EXERCISE AIM
Output the listing below exactly, minus its images.

SOURCE MATERIAL
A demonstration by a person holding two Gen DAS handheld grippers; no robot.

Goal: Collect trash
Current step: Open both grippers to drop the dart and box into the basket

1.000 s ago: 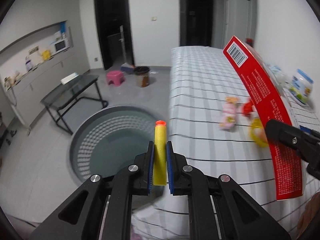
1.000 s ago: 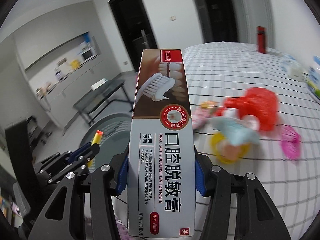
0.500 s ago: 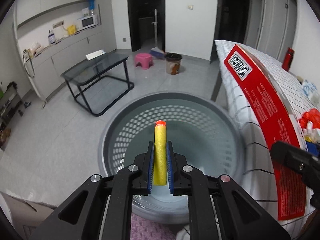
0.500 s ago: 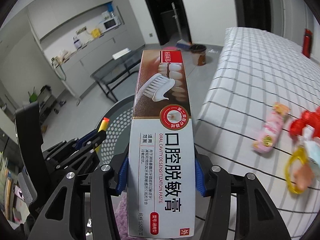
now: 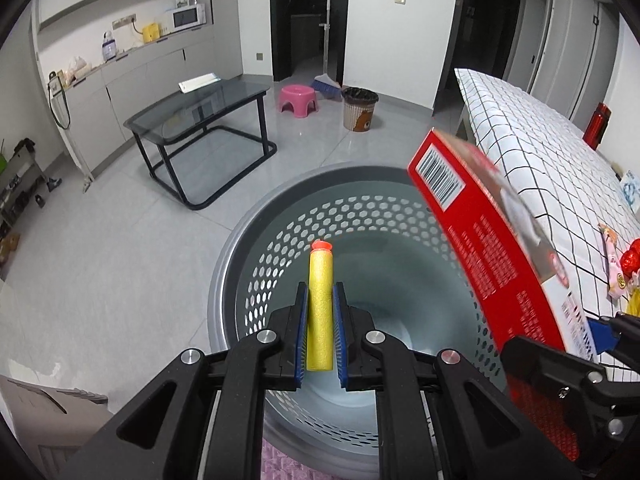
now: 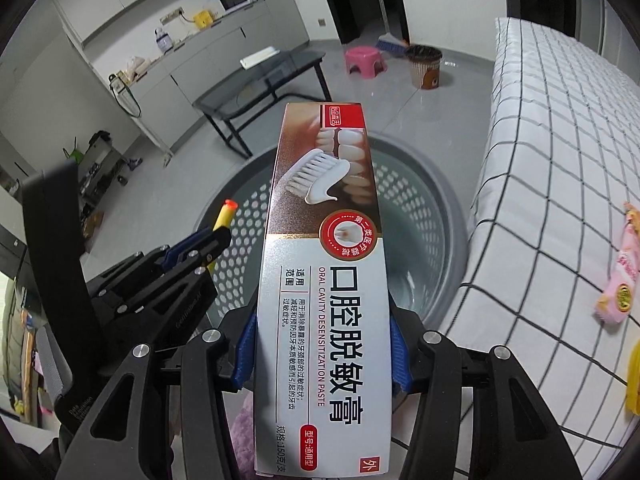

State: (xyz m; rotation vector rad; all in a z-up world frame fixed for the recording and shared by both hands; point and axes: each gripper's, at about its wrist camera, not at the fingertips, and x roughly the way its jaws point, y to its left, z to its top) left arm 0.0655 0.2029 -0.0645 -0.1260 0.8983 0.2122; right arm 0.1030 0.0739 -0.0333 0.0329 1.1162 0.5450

RESULT OF THIS EXERCISE
A demonstration by a person holding two Gen DAS handheld grippers; no robot.

Goal: Collect trash
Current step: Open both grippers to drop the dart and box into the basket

1.000 s ago: 
1.000 s ago: 
0.500 s ago: 
0.500 s ago: 
now: 
now: 

State: (xyz m; rotation vector rad; all in a z-up world frame fixed for the recording and shared by both hands; point and axes: each gripper's, at about its wrist camera, not at the fingertips, and x roughly the way its jaws point, y to its left, z to its top) left arm 0.0655 0.2029 -0.0645 -0.1260 0.8983 0.2122; right arm 0.1030 0.0739 -0.0333 0.0329 1.1162 0.5450

That's the full output for the exercise.